**Prompt:** Return the data below exactly, but only from the line containing "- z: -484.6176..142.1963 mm" through the line containing "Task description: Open", with both of those lines included.

**Material provided:**
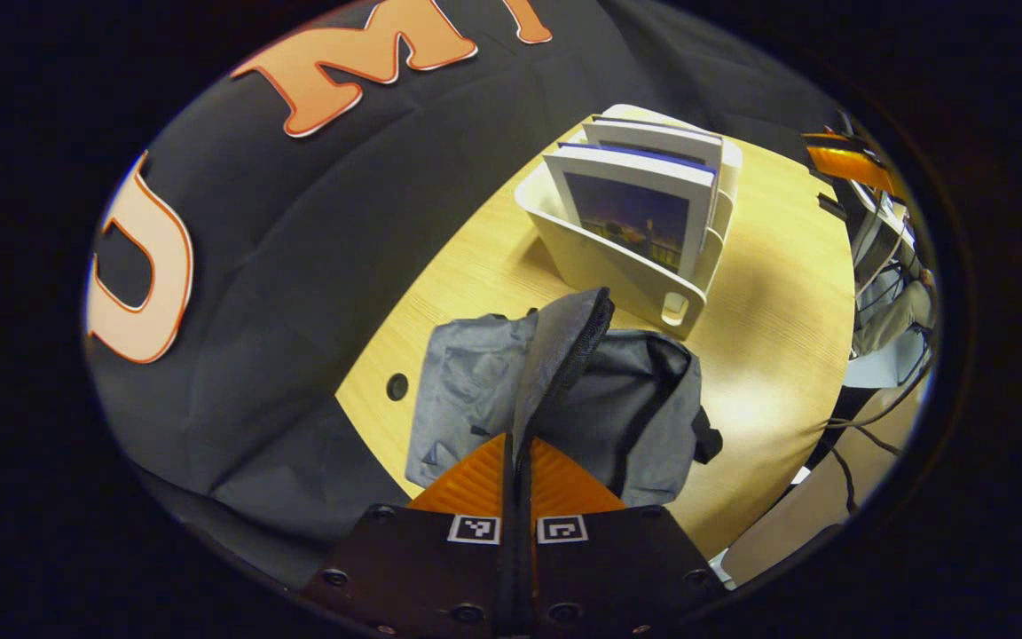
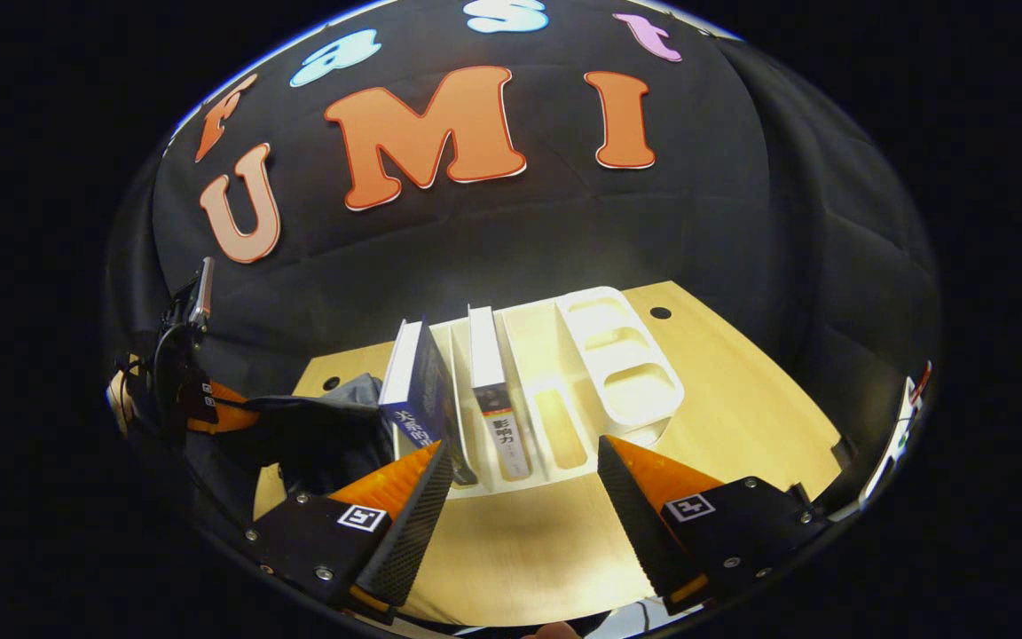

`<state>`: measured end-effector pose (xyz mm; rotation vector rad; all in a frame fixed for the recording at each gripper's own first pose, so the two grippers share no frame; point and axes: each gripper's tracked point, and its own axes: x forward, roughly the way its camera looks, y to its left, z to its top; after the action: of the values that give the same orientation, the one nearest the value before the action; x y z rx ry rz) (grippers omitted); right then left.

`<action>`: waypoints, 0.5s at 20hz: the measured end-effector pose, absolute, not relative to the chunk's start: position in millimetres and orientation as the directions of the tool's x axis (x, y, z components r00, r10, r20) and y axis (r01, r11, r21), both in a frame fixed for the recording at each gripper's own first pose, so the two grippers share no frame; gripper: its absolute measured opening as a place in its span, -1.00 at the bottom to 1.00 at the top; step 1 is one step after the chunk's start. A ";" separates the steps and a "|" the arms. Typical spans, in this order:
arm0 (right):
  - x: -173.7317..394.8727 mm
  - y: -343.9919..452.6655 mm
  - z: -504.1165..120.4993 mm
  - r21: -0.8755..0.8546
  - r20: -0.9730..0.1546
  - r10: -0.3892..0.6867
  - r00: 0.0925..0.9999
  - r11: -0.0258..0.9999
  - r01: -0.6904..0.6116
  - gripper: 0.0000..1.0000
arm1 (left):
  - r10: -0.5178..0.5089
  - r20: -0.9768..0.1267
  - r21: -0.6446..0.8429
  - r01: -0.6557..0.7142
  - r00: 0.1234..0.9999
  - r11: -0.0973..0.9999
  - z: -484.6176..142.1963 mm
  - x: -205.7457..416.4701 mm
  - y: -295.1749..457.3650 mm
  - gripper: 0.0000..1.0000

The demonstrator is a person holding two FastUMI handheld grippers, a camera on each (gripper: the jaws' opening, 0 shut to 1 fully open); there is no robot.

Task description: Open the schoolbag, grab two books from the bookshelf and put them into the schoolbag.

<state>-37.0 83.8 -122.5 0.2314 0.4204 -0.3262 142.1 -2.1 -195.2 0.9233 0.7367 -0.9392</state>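
Observation:
The grey schoolbag (image 1: 644, 399) lies on the wooden table (image 1: 768, 337). My left gripper (image 1: 515, 444) is shut on the bag's zippered flap (image 1: 564, 355), which stands raised above the bag. Behind the bag stands a white bookshelf (image 1: 600, 262) holding two upright books (image 1: 631, 209). In the right gripper view, my right gripper (image 2: 522, 445) is open just in front of the bookshelf (image 2: 622, 364), nothing between its fingers. A dark-covered book (image 2: 418, 390) and a white-spined book (image 2: 489, 373) stand in the left slots. The schoolbag (image 2: 325, 435) and the left gripper (image 2: 227, 408) appear at far left.
The bookshelf's right-hand compartments (image 2: 626, 377) hold nothing. A round cable hole (image 1: 397, 387) sits near the table's edge by the black cloth wall. Cables and equipment (image 1: 884, 266) crowd the space beyond the table's far side.

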 end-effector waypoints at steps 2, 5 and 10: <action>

**Task output:**
  - z: -484.6176..142.1963 mm
  - x: -205.7457..416.4701 mm
  - y: -295.1749..457.3650 mm
  - gripper: 0.0000..1.0000

The demonstrator is a person holding two FastUMI handheld grippers, a camera on each (gripper: the jaws' opening, 0 shut to 1 fully open); there is no robot.

Task description: Open the schoolbag, grab two books from the bookshelf and put them into the schoolbag.

Nothing further is needed for this answer.